Materials and Methods
- Made a wet mount from the Hay Infusion Culture.
- Observed wet mount under microscope and focus on one organism at a time.
- Used dichotomous key to identify Unknown organism
- Used diagrams from dichotomous key to confirm identification of organisms viewed under microscope
Data and Observations'
My hypothesis was not supported. I thought there will be more organisms at the top of the Hay Infusion Culture than at the top but that was not the case. There was not a diversity in organisms. The only organism observed was the Paramecium. The only difference between the top and bottom Paramecium was their size.

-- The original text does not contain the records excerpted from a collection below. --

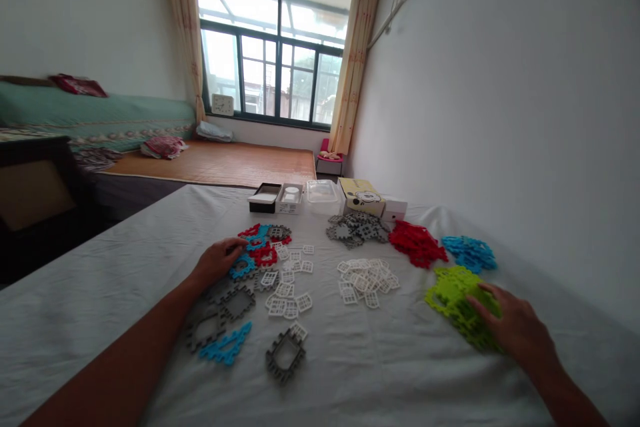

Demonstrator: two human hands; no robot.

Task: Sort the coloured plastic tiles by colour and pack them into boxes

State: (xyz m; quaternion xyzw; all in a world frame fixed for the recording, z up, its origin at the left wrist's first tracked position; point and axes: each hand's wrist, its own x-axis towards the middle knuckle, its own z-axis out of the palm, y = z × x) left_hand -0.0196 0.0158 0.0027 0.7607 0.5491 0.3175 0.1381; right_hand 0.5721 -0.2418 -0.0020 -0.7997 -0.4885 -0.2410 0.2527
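Note:
My left hand (219,260) is at the left edge of a mixed group of plastic building pieces. Its fingers are curled, with the tips beside a blue piece (257,243); what lies between them is hidden. Close by are a red piece (263,254) and another blue ring-shaped piece (243,266). On the right, my right hand (517,323) rests over the near side of a pile of lime-green interlocking pieces (453,290). Its thumb and forefinger are apart on top of the pile, and the other fingers are hardly visible.
Small white window-shaped pieces (367,278) lie mid-table, with grey (357,229), red (416,243) and blue (469,252) piles behind. Grey frames (286,355) and a blue triangle (227,345) are nearer. Boxes (363,197) and a clear container (322,192) line the far edge; a wall (500,113) stands right.

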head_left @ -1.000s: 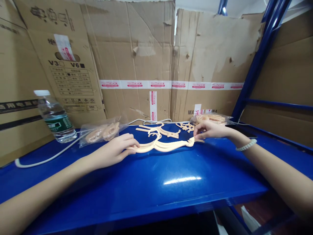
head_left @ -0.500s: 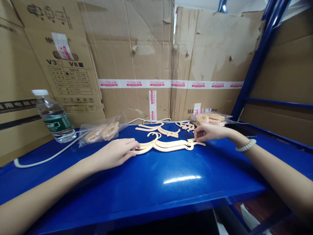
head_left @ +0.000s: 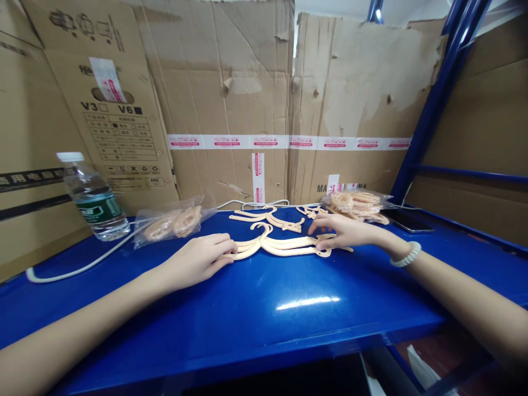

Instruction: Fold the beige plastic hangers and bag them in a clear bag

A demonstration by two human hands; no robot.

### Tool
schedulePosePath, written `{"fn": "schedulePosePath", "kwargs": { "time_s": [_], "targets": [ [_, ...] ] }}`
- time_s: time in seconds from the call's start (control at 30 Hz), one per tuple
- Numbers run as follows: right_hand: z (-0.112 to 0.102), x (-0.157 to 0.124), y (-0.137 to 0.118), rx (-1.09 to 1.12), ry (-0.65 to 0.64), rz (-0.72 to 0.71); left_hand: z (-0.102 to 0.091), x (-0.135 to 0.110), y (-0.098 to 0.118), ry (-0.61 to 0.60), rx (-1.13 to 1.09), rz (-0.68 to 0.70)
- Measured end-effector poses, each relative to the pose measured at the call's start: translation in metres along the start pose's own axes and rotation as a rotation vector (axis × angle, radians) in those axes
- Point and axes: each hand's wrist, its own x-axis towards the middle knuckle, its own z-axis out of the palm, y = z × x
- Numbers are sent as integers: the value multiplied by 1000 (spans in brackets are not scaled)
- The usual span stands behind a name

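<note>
your left hand point(head_left: 201, 257) lies on the blue shelf point(head_left: 264, 308), fingers half curled, the tips touching the left end of the stacked hangers point(head_left: 284, 246). whether it grips them i cannot tell. your right hand point(head_left: 344, 231) is wide, fingers spread, resting on the right end of the same stack and holding nothing. the stack lies flat between both hands, in the middle of the shelf. one more hanger point(head_left: 268, 218) lies just behind it. a bag point(head_left: 175, 221) and a bottle point(head_left: 93, 198) are at the left, a phone point(head_left: 406, 221) at the right.
</note>
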Motion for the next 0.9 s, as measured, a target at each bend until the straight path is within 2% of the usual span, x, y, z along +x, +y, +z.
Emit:
{"fn": "schedulePosePath", "kwargs": {
  "time_s": [0.37, 0.67, 0.9],
  "targets": [
    [1, 2, -7, -13, -44, 14, 5, 0, -2, 86, -17, -14],
    [2, 2, -3, -17, -18, 7, 4, 1, -3, 9, -86, -51],
    [-2, -2, -1, -11, -78, -17, 6, -1, -9, -27, -113, -145]
  ]
}}
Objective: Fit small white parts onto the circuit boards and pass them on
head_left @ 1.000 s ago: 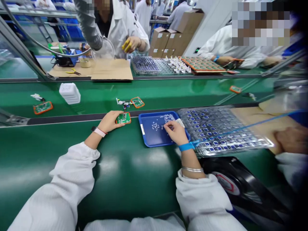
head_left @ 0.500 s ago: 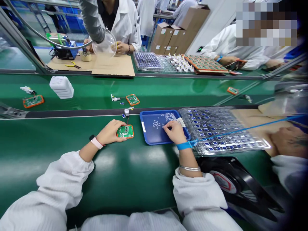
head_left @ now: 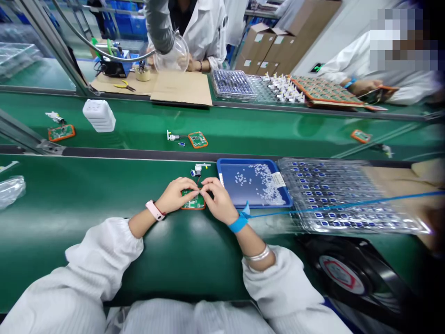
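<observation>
In the head view, the left hand [head_left: 181, 195] and the right hand [head_left: 217, 200] are seen low in the middle of the frame; both are half closed, and their fingertips are brought together; whether something small is gripped between them cannot be told. A green circuit board [head_left: 194, 203] with an orange edge is lying under the fingers, on the near green belt [head_left: 59, 222]; it is partly covered by both hands. A small white part [head_left: 197, 170] with dark wires is placed just above the board; the wires run down toward the fingers. A pink watch [head_left: 155, 210] is worn on the left wrist; a blue wrist strap [head_left: 238, 224] is worn on the right wrist, and a blue cord [head_left: 347, 206] is led from it to the right edge of the frame.

A blue tray [head_left: 253, 183] is set just right of the right hand, with small white bits [head_left: 264, 185] spread in it; a clear plastic tray [head_left: 347, 197] of small blue parts is placed beyond it, toward the right; a black fan [head_left: 342, 273] is seen at the lower right.
</observation>
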Demonstrator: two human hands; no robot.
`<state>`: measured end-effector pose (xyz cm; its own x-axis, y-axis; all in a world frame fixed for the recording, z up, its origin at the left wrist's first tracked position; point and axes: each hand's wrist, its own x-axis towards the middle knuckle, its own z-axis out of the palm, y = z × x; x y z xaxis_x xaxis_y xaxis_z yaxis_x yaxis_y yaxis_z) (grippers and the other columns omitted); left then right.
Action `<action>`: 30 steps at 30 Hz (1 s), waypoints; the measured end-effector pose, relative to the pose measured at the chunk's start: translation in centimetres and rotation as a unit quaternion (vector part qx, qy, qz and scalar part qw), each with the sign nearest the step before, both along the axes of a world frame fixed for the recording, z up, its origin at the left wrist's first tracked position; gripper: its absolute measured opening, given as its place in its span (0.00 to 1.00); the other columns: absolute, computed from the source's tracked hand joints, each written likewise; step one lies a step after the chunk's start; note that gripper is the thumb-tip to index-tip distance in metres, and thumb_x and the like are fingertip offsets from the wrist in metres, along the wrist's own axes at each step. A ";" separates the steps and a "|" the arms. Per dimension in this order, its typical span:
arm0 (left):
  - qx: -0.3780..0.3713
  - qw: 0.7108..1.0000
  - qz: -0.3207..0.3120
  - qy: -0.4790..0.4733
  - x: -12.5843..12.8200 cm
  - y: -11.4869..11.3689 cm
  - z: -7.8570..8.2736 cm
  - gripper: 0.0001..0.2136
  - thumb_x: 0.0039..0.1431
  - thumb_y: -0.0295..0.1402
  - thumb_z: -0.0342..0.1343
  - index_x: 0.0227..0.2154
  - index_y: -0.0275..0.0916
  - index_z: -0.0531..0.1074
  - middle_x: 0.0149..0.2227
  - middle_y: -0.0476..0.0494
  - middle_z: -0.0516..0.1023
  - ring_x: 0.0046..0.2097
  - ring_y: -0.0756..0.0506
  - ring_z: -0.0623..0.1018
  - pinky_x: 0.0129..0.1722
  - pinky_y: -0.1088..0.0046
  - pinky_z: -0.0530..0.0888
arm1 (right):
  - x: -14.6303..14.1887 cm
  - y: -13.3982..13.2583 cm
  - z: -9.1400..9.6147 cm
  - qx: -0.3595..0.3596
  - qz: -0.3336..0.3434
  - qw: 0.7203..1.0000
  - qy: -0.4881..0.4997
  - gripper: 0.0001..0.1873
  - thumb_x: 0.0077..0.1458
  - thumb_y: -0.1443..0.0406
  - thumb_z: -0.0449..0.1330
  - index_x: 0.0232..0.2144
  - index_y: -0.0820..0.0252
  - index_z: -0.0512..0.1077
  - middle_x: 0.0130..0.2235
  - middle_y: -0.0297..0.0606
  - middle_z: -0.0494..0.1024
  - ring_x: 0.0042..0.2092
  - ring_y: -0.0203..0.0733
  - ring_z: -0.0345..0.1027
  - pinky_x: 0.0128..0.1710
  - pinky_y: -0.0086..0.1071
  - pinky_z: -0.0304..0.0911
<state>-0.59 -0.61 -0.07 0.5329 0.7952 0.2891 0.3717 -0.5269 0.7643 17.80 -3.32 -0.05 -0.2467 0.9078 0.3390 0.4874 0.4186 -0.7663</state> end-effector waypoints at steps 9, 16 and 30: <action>-0.069 0.997 0.034 0.017 0.1 0.4 -0.6 0.04 0.51 0.28 0.57 0.24 0.38 0.76 0.33 0.46 0.79 0.37 0.47 0.76 0.40 0.71 0.70 | -0.9 0.3 -2.1 -0.055 -0.003 0.998 -0.008 0.06 0.54 0.67 0.52 0.25 0.59 0.65 0.38 0.42 0.68 0.43 0.42 0.62 0.46 0.40 0.60; -0.101 0.989 0.033 0.102 0.3 1.0 0.3 0.05 0.50 0.28 0.55 0.22 0.36 0.75 0.31 0.46 0.78 0.34 0.47 0.76 0.37 0.72 0.70 | -1.7 0.6 -2.2 -0.086 -0.014 0.996 -0.018 0.08 0.50 0.70 0.52 0.21 0.59 0.64 0.33 0.39 0.67 0.37 0.39 0.63 0.39 0.36 0.62; -0.006 0.995 0.006 0.101 -0.3 0.4 -0.2 0.07 0.57 0.34 0.51 0.34 0.38 0.71 0.35 0.45 0.76 0.39 0.45 0.73 0.41 0.66 0.67 | 13.9 2.5 -2.6 -0.053 -0.311 0.937 -0.152 0.08 0.44 0.65 0.56 0.16 0.58 0.66 0.26 0.41 0.71 0.37 0.47 0.63 0.43 0.46 0.60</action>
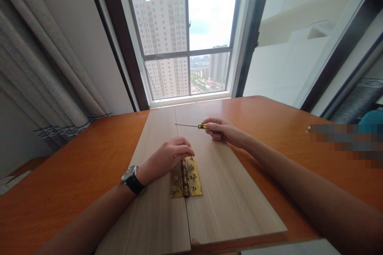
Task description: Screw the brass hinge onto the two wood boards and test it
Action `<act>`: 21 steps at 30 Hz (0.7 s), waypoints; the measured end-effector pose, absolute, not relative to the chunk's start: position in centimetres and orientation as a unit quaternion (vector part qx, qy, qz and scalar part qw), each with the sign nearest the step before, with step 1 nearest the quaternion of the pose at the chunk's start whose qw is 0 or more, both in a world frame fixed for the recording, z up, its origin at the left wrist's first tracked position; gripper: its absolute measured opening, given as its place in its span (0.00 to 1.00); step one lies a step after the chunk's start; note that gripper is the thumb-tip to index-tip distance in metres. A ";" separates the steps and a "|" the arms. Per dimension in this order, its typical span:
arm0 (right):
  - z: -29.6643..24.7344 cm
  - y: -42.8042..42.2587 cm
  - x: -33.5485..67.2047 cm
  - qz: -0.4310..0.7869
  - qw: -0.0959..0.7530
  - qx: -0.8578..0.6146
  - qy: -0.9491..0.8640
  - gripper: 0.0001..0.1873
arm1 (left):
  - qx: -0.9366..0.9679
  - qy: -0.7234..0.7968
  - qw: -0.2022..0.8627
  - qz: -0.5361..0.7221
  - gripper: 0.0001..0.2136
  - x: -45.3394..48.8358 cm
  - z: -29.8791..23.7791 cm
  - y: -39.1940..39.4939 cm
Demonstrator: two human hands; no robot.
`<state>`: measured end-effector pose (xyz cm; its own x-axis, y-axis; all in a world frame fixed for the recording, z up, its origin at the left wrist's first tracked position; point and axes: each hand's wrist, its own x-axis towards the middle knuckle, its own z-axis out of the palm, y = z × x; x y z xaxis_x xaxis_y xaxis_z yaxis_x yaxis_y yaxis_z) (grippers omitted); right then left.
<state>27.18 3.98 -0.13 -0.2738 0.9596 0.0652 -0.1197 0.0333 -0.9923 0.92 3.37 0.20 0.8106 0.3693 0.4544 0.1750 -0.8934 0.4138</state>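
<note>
Two pale wood-grain boards (155, 191) lie side by side on the table, meeting at a straight seam. A brass butt hinge (186, 178) spans that seam, with several screws seated in its leaves. My left hand (172, 156), with a black-strapped wristwatch (131, 179) on its wrist, rests just above the hinge. Its fingers curl down and seem to pinch a small screw (192, 159) at the hinge's upper right leaf. My right hand (221, 130) is farther up the boards, holding a yellow-and-black screwdriver (191, 126) with its thin shaft pointing left, above the board surface.
The boards rest on an orange wooden table (74, 175), and their near end overhangs its front edge. Beyond the table stand a window (185, 40) showing tower blocks and a grey curtain (44, 67) at the left. A pixelated patch (344, 143) covers the table's right side.
</note>
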 end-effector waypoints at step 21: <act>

Conclusions and Future Directions
The only organism that I observed from my Hay Infusion Culture was the Paramecium. In the future, I will collect wet/cold soil sample from different locations because some organisms might be found in wet soil than warm soil.
01/15/2015 Natural Selection and Observing a Niche at AU
The purpose of this lab was to study a specific niche at American University (AU) in order to understand the diversity of organisms ans natural selection.Organisms are more likely to be found in conditions favorable to them (natural habitat) than to be found in conditions foreign to them. If an organism prefers the cold, then you are not likely to find it in warm weather and the reverse is true.
Materials and Methods
- Observed a 20 by 20 meter area of transect # 2.
- Described characteristic of transect.
- Observed the different living and non-living life form.
- Collected soil sample from transect 2 and placed it in a 50 ml tube.
- Made a Hay Infusion Culture by placing 10-12 g of soil sample into plastic jar with 500 mls of deer park water.
- 0.1 gm of dried milk was added to jar and mixed for 10 s.
- labeled jar, removed lid and placed in a safe place in the lab.
Data and Observations
For transect 2, we needed to identify five biotic (living) and five abiotic (non-living) organisms. Biotic organisms observed included: leaves, plants,trees, moss and shrubs. Abiotic organisms included: stone, bench, info sign, and and dirt.
Conclusion and future directions
Transect 2 located by Hughes and McDowell Hall across from shuttle bus stop. i noticed that students were often cutting through the transect which could account for why there were not many organisms found there. In the future, i will collect soil samples from many different places. My hypothesis was supported because we mostly found only paramecium and not many other organisms.
I hope OpenWetWare.org will get easier to navigate as the semester continues.